- Required action -
Only the lines below, from the one with "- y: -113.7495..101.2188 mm" through the one with "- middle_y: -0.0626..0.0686", are to be written out, exactly.

- Available data -
+++

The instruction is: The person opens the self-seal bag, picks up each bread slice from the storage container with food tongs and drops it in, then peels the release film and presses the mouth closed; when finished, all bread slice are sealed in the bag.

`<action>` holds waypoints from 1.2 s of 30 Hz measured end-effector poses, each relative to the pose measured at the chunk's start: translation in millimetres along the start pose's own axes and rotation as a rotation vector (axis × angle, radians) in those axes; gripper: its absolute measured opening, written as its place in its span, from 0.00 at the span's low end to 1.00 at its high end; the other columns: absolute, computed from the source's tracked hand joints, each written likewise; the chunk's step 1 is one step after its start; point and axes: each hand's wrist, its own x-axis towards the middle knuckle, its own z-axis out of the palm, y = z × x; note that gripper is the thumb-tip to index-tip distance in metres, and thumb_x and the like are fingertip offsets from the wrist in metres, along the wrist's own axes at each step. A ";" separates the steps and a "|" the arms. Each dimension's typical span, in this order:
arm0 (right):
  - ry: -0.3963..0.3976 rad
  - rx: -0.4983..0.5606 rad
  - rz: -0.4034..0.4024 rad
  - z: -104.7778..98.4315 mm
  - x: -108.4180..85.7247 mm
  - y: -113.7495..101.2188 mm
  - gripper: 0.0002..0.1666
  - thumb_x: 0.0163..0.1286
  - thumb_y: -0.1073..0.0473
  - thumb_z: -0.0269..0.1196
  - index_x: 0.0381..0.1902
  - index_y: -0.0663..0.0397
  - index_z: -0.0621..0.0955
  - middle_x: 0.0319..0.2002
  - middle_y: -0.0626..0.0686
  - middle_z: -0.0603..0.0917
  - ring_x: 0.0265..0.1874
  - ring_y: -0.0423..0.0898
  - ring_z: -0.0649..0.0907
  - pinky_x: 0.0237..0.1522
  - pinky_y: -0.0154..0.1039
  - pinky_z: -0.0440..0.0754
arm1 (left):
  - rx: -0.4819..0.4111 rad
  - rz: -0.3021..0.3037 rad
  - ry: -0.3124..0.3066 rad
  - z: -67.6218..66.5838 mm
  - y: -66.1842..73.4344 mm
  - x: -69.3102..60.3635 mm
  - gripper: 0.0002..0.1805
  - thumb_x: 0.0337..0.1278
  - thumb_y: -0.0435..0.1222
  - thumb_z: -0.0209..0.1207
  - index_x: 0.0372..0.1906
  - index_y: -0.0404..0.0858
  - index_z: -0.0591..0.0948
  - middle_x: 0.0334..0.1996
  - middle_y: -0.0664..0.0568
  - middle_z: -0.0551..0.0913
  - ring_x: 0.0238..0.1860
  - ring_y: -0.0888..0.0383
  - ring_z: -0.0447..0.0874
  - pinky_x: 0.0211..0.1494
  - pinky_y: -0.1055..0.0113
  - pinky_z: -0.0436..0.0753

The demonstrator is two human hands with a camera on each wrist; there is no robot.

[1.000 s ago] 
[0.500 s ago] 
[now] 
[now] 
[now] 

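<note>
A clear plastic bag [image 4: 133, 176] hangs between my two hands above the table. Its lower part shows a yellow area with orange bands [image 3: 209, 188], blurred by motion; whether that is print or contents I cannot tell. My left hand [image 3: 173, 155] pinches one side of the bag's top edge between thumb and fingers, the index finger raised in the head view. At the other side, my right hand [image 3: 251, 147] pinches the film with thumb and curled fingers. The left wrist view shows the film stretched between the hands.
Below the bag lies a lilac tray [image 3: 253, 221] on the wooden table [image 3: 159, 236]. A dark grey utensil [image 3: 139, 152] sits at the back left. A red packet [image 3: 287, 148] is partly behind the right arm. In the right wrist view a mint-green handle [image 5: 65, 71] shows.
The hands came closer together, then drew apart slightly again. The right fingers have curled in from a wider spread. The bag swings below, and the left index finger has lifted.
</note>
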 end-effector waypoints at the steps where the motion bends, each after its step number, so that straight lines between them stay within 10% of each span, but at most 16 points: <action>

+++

- Answer space -
  - y: -113.7495..101.2188 mm
  - gripper: 0.0002..0.1666
  - thumb_x: 0.0163..0.1286
  - thumb_y: -0.1073..0.0473
  - thumb_z: -0.0269..0.1196
  - index_x: 0.0381..0.1902
  - index_y: -0.0663..0.0397
  - index_z: -0.0621..0.0955
  - middle_x: 0.0319..0.2002
  - middle_y: -0.0626..0.0686

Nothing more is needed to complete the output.